_Instructions to follow_
After the line containing "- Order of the", write nothing more; before it, reproduce every line of the material below exactly, starting with the first.

= Beginning of Section =

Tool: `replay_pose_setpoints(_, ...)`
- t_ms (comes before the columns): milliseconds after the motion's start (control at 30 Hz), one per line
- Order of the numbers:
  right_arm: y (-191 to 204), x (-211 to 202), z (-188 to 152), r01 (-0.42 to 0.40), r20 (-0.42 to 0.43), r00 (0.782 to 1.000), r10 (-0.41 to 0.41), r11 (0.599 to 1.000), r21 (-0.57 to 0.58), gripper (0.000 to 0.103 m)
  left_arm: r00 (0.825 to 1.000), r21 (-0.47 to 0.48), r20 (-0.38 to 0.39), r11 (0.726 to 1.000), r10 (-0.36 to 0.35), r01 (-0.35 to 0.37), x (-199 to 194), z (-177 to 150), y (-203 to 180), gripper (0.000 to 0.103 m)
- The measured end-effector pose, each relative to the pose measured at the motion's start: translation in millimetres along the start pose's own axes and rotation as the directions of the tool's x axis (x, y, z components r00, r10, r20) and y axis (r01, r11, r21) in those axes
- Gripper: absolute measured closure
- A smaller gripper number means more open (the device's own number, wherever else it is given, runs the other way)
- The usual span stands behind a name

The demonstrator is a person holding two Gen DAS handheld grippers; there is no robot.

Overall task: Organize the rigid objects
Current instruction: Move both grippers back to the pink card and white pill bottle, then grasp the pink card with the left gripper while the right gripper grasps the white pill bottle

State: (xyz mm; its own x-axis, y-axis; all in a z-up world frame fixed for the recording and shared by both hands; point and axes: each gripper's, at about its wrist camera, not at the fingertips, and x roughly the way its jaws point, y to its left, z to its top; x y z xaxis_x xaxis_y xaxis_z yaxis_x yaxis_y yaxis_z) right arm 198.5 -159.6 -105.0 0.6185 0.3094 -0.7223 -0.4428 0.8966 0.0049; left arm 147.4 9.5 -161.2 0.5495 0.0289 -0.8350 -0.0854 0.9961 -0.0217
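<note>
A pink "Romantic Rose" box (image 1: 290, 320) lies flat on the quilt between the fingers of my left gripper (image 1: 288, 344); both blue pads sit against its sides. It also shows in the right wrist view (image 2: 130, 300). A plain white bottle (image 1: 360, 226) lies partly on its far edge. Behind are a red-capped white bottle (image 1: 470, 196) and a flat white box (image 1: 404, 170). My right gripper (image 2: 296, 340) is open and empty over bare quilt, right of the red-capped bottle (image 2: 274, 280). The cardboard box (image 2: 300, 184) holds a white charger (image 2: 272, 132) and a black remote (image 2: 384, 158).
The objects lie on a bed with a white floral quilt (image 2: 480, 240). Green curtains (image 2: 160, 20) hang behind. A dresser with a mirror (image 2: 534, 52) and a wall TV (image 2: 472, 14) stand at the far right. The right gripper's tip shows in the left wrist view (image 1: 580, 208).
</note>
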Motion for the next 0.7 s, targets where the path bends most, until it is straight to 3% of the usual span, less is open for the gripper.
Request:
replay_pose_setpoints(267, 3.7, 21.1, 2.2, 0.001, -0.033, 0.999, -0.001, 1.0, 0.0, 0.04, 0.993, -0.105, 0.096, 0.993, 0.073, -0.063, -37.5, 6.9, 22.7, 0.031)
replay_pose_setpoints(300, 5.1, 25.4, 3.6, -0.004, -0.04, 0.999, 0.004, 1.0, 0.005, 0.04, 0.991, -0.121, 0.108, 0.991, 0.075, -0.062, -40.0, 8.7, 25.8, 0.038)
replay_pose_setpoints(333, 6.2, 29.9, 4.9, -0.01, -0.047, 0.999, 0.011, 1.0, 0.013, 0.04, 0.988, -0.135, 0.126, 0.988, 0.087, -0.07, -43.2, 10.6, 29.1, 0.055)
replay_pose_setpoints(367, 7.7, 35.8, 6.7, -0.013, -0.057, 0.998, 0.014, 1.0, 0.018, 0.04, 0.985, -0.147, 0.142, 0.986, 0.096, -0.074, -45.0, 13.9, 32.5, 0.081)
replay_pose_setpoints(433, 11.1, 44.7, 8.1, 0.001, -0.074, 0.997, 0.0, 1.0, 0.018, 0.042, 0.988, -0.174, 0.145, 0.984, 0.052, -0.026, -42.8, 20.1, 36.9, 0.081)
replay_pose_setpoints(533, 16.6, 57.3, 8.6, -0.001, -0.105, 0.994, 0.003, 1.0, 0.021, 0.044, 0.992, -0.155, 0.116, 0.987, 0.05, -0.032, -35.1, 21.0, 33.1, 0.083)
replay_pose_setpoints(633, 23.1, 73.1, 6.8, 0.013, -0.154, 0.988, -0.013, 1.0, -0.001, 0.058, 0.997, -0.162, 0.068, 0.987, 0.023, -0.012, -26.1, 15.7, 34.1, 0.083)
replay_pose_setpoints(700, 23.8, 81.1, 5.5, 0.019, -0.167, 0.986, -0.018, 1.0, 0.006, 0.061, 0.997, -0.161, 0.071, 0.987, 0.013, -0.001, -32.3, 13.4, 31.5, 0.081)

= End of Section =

_Solved problem_
Tool: `replay_pose_setpoints(_, ...)`
- t_ms (comes before the columns): milliseconds after the motion's start (control at 30 Hz), one per line
- Order of the numbers:

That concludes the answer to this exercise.